As we have discussed in the Introduction to REIT, REIT’s invest in Real Estate either directly or somewhat indirectly. There are three main types of REIT’s.
Equity REIT’s invest directly in Real Estate and own and manage the properties and therefore are responsible for the properties’ asset value. Their revenues come primarily from properties’ rent. Some Equity REITs specialize in a particular type of property such as apartments, official buildings or shopping malls. Other Equity REITs may focus on properties in a certain geographical area. Properties are usually purchased to be pat of a portfolio of investments rather than developed for resale. Equity REITs have the potential of being an excellent long-term investment, offering both dividend income as well as capital gains when properties are sold.
A mortgage REIT originates, buys and/or sells mortgages for real estate property owners. They make loans that are secured by real estate or purchase mortgage-backed securities or existing mortgages. This type of REIT is basically a finance company. Their revenues primarily come from the interest earned off their mortgages. There are approximately 40 mortgage REITS. About twenty five of them investing residential mortgages and the remainder invest in commercial mortgage securities. Mortgage REITs can be a good investment when interest rates drop.
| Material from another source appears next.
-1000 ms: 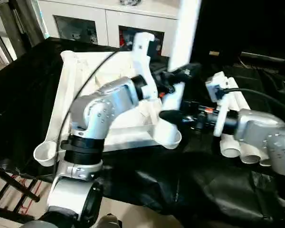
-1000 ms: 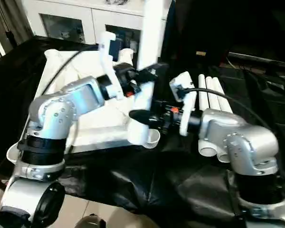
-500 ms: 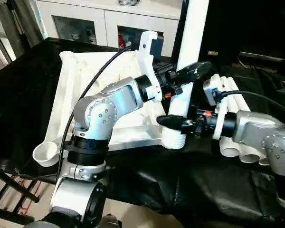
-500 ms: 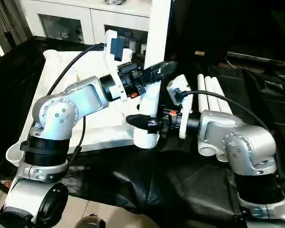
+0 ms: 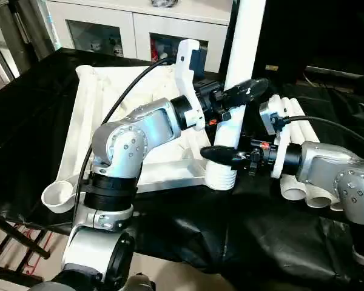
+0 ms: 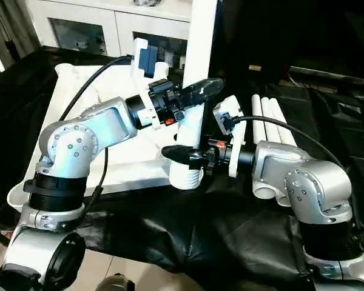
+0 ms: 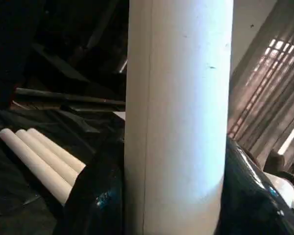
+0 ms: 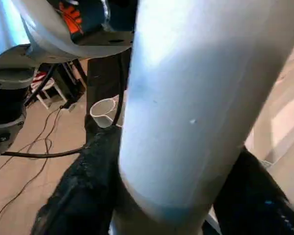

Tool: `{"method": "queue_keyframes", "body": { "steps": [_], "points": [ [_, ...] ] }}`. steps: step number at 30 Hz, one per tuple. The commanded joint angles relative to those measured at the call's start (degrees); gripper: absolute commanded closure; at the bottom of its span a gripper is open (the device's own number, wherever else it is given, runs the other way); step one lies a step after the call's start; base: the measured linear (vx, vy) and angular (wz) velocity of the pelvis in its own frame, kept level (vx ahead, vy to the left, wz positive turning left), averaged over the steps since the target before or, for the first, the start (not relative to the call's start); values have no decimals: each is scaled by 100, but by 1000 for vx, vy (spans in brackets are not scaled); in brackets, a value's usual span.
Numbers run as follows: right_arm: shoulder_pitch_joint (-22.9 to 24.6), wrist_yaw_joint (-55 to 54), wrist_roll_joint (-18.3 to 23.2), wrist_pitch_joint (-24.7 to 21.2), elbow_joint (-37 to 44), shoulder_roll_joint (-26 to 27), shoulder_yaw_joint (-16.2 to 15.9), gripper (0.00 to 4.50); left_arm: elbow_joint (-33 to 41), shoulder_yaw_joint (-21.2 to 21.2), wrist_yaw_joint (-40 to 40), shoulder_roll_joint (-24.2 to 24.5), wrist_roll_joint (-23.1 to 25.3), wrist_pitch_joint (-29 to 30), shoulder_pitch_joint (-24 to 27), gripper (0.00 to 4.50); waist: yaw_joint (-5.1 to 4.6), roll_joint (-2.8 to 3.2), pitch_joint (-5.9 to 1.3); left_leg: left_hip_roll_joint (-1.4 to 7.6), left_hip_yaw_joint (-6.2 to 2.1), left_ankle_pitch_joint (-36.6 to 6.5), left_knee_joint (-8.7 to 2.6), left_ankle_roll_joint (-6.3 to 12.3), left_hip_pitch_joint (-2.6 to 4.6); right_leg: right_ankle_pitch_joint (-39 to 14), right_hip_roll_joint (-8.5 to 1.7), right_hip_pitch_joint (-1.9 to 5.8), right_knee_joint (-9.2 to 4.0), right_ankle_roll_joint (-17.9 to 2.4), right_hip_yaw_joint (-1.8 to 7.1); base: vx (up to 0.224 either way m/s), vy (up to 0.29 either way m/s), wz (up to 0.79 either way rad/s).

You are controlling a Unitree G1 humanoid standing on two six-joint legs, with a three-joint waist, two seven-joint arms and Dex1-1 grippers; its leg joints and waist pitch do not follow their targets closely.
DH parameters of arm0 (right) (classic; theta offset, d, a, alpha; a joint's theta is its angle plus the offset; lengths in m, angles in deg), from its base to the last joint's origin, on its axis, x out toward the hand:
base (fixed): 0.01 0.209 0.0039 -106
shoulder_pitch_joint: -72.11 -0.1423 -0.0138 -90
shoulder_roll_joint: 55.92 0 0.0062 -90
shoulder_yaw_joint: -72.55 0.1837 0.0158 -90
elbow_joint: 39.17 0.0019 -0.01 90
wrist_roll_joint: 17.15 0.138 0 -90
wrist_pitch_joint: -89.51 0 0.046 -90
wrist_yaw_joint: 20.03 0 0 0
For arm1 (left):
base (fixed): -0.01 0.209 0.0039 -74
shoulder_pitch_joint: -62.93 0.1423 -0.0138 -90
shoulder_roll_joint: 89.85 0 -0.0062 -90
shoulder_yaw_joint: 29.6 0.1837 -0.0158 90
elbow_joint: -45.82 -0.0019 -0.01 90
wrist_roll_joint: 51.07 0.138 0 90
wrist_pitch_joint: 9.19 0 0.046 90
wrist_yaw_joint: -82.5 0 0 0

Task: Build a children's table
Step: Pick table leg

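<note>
One tubular leg [image 5: 242,66] stands upright at the near corner socket [image 5: 221,176] of the upturned white tabletop [image 5: 103,115] on the black-draped counter [image 5: 24,121]; I judge it not yet fully seated. Three spare legs [image 5: 303,182] lie beside it, still to fit. The left tool [image 5: 239,97] reaches across and clamps the leg midway, while the right tool [image 5: 221,156], held level, closes around it just above the socket.
</note>
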Motion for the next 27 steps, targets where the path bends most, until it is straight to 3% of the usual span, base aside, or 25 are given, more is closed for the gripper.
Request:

Hybrids combine the investing principles of mortgage and equity REITs, diversifying between making mortgage loans and direct property ownership. They earn both rental and interest income. Hybrid REITs can offer a great deal of diversification all within one investment.
There are also REITs that are created for a specific development project for a certain number of years. The REIT is then liquidated when the time period is over and proceeds from the liquidation are distributed to the shareholders.
Another distinction made is whether a REIT is closed-ended or open-ended. A closed-end REIT only issues shares one time to the public and can only issue additional shares with the approval of the current shareholders. An open-ended REIT has the ability to issue new shares as well as redeem them at any time.
Finally REITs can be either private, non-exchange traded or publicly traded REITs. Private REITs are not traded on public exchanges and raise equity from trusts, individuals and other entities. These REITs must comply with federal securities laws but are subject to less regulation than public traded REITs. There are nearly 800 private U.S.-based REITs. Publicly traded REITs are registered with the Security Exchange Commission (SEC) and are publicly traded on the major stock exchanges like the New York Stock Exchange (NYSE) , American Stock Exchange (AMEX) and NASDAQ. There are about 200 publicly traded REITs. Because they are traded on the major exchanges, these are very liquid investments. There are also twenty or so non exchange traded REITs. They are SEC registered but they are not traded on public exchanges, but are privately sponsored.